NetBSD Problem Report #21255
Received: (qmail 15716 invoked by uid 605); 21 Apr 2003 23:41:08 -0000
Message-Id: <200304212341.h3LNf1mV027247@nool.mines.edu>
Date: Mon, 21 Apr 2003 17:41:01 -0600 (MDT)
From: jbernard@mines.edu
Sender: gnats-bugs-owner@netbsd.org
Reply-To: jbernard@mines.edu
To: gnats-bugs@gnats.netbsd.org
Subject: i386 random stack alignment causes wildly inconsistent double-precision performance
X-Send-Pr-Version: 3.95
>Number: 21255
>Category: port-i386
>Synopsis: i386 random stack alignment causes wildly inconsistent double-precision performance
>Confidential: no
>Severity: serious
>Priority: medium
>Responsible: port-i386-maintainer
>State: open
>Class: sw-bug
>Submitter-Id: net
>Arrival-Date: Mon Apr 21 23:42:01 +0000 2003
>Closed-Date:
>Last-Modified: Sun Apr 15 21:47:41 +0000 2012
>Originator: Jim Bernard
>Release: NetBSD 1.6Q
>Organization:
>Environment:
System: NetBSD nool 1.6Q NetBSD 1.6Q (NOOL-$Revision: 1.35 $) #0: Sat Mar 22 17:59:26 MST 2003 jim@roc:/wd1/var/tmp/compile/sys/arch/i386/compile/NOOL i386
Architecture: i386
Machine: i386
>Description:
The performance of programs that use double-precision floating-point
variables heavily can vary dramatically, depending on accidents of
alignment of stack-resident variables. I'll include a small
demonstration program below that illustrates the effect. With that
program, I observed a 55% increase in execution time when the stack
misaligns the double-precision array, relative to the time when it
is aligned on an 8-byte boundary. This is similar to the slowdown
I've found in a production code written in Fortran. (FWIW, this same
test code exhibits stable, 8-byte alignment of doubles on a Linux/i386
system. I haven't tried it on other BSDs, etc.)

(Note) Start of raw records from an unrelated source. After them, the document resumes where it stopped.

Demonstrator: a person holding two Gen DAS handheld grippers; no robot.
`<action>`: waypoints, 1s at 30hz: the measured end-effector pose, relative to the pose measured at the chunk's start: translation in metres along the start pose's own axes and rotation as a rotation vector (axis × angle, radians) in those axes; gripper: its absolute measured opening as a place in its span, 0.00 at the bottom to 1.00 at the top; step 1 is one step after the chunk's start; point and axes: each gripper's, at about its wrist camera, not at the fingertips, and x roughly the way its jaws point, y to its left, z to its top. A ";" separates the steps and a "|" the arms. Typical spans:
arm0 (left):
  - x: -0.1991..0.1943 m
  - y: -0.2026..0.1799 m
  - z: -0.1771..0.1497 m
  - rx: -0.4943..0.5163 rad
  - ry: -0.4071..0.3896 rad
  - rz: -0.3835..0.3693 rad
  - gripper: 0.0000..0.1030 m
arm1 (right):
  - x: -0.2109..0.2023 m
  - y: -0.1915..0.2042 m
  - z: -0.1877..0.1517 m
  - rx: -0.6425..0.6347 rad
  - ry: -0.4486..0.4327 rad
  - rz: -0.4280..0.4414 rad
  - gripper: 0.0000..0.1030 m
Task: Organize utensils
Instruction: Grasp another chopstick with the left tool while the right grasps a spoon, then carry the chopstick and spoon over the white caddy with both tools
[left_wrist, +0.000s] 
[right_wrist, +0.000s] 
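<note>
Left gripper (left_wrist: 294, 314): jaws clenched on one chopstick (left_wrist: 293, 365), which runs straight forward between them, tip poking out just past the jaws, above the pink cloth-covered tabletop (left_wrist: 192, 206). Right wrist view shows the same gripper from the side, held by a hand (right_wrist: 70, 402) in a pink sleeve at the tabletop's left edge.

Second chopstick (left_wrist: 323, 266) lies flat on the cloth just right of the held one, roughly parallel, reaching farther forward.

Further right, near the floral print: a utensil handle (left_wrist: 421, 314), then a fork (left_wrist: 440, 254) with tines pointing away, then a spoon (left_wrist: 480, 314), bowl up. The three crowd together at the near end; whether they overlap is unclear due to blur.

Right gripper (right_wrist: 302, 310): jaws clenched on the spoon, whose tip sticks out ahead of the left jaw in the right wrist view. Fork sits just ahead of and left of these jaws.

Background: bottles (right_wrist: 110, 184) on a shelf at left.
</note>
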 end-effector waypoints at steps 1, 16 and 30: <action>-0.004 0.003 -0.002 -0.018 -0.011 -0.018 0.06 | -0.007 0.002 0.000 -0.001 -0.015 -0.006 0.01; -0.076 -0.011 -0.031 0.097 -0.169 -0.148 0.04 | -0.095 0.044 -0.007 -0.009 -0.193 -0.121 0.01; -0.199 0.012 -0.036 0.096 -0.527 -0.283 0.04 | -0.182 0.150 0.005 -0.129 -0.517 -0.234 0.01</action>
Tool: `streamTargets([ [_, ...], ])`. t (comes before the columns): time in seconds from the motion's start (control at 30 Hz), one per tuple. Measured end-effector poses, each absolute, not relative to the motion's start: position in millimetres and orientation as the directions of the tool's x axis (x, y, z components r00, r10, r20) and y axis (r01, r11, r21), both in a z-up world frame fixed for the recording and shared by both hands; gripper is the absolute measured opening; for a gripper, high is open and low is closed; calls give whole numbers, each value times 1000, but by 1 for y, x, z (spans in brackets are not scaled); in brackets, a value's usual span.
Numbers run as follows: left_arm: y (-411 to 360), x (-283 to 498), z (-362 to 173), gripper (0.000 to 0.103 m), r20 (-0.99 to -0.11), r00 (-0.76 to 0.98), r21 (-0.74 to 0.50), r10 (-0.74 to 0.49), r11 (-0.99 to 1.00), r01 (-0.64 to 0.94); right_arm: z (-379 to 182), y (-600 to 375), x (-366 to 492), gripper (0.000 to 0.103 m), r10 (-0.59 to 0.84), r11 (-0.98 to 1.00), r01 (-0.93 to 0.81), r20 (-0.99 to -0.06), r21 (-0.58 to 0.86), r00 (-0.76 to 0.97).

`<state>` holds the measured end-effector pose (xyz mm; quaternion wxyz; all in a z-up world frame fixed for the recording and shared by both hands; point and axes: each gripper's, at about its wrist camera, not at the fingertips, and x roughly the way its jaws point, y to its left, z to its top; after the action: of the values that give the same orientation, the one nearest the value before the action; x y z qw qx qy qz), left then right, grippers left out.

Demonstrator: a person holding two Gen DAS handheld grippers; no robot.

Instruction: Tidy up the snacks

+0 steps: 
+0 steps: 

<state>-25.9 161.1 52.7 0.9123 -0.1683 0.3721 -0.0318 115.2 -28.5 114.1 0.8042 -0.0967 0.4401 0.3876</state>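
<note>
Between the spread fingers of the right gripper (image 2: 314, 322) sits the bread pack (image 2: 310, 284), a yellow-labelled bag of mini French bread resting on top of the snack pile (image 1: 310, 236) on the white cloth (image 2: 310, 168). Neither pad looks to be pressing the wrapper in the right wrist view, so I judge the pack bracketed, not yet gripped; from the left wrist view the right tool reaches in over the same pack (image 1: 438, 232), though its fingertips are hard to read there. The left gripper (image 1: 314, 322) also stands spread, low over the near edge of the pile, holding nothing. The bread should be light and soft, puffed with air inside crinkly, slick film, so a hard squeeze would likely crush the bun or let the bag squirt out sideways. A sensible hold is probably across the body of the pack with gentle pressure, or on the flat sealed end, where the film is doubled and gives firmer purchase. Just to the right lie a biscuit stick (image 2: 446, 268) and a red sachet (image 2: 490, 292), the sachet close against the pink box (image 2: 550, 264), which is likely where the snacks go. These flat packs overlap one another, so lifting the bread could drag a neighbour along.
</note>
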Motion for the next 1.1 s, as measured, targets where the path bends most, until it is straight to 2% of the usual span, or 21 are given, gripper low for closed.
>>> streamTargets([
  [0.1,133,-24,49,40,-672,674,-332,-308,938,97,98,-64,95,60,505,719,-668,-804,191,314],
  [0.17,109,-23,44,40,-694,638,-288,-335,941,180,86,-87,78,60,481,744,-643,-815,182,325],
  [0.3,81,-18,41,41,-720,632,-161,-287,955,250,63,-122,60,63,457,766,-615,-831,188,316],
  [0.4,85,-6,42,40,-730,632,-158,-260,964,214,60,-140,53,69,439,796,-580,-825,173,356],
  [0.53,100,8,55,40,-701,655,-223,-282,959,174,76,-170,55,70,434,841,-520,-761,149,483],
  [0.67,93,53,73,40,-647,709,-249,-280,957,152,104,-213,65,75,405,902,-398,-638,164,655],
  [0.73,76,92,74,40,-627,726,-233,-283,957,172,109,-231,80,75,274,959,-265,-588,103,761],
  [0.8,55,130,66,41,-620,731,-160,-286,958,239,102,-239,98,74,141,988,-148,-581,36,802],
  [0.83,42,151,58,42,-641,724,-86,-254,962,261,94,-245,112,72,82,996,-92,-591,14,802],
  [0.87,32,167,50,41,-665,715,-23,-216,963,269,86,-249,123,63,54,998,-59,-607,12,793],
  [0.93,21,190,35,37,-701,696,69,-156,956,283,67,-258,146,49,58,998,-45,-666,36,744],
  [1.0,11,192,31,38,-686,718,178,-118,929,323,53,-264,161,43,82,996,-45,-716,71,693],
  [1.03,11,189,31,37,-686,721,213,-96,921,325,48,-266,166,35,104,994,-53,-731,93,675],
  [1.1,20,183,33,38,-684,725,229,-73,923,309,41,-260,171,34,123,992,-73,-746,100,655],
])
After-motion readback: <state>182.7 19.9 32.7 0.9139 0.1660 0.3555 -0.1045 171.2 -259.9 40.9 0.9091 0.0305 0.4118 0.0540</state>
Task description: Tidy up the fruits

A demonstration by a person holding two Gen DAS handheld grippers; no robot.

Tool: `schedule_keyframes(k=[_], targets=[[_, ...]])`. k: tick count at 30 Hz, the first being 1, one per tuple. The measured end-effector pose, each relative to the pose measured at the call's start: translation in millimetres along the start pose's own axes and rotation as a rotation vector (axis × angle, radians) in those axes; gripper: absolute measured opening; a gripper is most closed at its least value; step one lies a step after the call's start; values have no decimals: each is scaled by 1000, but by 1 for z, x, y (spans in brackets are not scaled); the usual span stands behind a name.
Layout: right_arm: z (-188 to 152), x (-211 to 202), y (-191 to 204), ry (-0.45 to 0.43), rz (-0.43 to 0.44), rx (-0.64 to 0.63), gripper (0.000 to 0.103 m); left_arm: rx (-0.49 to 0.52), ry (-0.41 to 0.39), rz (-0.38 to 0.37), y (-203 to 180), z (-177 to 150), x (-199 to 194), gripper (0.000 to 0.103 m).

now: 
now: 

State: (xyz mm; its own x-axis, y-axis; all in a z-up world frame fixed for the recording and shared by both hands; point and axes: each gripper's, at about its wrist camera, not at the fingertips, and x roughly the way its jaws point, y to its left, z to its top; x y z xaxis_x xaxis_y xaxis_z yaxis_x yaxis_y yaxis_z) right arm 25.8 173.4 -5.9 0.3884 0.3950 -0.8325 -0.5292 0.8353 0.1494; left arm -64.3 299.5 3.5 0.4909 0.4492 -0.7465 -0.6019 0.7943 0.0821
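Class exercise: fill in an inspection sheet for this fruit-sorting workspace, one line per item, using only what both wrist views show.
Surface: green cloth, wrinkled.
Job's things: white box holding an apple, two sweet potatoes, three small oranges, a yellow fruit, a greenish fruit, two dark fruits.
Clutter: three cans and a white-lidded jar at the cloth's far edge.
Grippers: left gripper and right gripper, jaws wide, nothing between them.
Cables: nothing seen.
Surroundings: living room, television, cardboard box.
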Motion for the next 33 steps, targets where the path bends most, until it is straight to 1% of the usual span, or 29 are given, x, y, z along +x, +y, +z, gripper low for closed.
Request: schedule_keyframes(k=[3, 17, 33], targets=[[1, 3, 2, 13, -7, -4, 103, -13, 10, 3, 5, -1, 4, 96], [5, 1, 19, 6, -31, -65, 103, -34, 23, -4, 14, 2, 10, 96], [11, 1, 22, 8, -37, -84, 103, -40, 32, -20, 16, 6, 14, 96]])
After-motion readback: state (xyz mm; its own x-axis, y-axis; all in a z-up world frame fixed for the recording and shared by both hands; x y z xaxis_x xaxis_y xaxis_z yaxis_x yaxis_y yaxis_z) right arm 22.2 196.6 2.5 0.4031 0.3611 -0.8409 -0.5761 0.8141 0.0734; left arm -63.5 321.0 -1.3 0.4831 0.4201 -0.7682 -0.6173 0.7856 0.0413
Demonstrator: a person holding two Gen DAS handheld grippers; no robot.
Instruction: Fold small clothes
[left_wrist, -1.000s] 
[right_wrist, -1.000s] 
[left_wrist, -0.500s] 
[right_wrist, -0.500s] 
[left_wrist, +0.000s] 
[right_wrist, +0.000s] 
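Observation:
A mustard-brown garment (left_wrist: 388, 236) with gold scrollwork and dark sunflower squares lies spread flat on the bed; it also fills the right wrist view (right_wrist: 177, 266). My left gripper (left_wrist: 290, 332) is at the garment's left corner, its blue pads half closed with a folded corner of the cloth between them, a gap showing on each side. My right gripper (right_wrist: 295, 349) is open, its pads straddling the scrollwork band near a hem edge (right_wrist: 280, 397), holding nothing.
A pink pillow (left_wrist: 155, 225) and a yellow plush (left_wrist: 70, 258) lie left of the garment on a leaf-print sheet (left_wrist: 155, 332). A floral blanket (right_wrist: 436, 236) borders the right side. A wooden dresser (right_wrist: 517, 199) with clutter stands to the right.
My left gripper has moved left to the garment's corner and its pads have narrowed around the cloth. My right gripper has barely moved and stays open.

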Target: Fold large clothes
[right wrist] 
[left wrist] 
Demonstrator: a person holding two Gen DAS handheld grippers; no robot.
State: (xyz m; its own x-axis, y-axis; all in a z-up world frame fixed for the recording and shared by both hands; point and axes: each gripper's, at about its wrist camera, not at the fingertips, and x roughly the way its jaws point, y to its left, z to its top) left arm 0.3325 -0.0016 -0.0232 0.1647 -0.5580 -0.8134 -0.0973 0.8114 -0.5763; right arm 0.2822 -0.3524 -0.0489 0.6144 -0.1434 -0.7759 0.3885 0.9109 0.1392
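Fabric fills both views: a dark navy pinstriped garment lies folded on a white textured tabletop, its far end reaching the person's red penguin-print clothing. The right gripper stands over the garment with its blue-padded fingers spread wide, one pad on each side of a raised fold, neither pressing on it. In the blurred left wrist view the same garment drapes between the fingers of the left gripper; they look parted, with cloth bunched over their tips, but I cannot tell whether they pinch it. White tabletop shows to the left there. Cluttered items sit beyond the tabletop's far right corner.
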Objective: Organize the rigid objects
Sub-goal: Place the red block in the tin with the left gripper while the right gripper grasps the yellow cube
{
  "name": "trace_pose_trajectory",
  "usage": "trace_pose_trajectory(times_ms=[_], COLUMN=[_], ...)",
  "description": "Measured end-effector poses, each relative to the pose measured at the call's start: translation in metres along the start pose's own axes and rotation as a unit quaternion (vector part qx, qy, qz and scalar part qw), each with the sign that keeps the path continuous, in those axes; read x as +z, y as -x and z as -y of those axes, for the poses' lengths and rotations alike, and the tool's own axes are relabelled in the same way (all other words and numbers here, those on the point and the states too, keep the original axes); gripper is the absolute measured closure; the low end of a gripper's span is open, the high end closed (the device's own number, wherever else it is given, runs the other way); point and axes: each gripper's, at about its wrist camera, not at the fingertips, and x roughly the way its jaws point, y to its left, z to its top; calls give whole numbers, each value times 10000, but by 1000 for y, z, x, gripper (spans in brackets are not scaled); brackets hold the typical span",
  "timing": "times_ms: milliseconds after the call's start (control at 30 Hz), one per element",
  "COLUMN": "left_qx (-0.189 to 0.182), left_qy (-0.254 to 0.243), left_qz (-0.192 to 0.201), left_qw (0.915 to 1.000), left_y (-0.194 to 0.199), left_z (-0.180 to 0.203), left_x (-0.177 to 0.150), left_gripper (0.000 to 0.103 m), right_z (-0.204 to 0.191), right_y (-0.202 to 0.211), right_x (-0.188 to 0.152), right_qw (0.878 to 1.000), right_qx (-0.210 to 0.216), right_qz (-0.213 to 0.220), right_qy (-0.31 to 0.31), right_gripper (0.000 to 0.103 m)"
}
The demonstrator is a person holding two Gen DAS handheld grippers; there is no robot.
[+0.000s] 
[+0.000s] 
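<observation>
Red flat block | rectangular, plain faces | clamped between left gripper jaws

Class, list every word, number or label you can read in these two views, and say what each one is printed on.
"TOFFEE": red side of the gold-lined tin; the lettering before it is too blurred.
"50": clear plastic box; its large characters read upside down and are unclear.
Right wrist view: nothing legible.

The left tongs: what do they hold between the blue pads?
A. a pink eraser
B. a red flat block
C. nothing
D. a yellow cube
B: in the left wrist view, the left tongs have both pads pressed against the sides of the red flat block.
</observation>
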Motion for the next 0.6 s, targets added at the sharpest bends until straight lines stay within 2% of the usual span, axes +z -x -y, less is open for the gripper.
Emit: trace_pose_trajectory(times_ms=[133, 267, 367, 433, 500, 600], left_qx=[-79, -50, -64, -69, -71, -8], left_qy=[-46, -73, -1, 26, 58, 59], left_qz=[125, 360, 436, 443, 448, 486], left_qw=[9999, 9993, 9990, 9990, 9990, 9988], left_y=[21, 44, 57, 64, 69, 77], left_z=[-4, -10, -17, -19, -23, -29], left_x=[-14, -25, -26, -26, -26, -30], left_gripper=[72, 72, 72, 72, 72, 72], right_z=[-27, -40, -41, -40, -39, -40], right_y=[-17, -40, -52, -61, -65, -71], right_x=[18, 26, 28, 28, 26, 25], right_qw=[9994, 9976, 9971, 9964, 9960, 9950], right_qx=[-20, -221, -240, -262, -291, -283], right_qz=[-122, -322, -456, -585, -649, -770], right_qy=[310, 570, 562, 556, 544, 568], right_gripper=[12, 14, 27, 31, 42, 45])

There appear to be two places where the alignment problems occur.
The first is in the execve system call (sys_execve in
sys/kern/kern_exec.c). There the argv array and the environment
array are copied to the stack, and the stack size is rounded up
to the nearest 4-byte boundary, using the ALIGN and ALIGNBYTES
macros from sys/arch/i386/include/param.h. Because the size is
rounded only to a 4-byte boundary, the alignment of stack-resident
double-precision variables in the program can be inefficient,
depending on details of the argument list (e.g., the program name)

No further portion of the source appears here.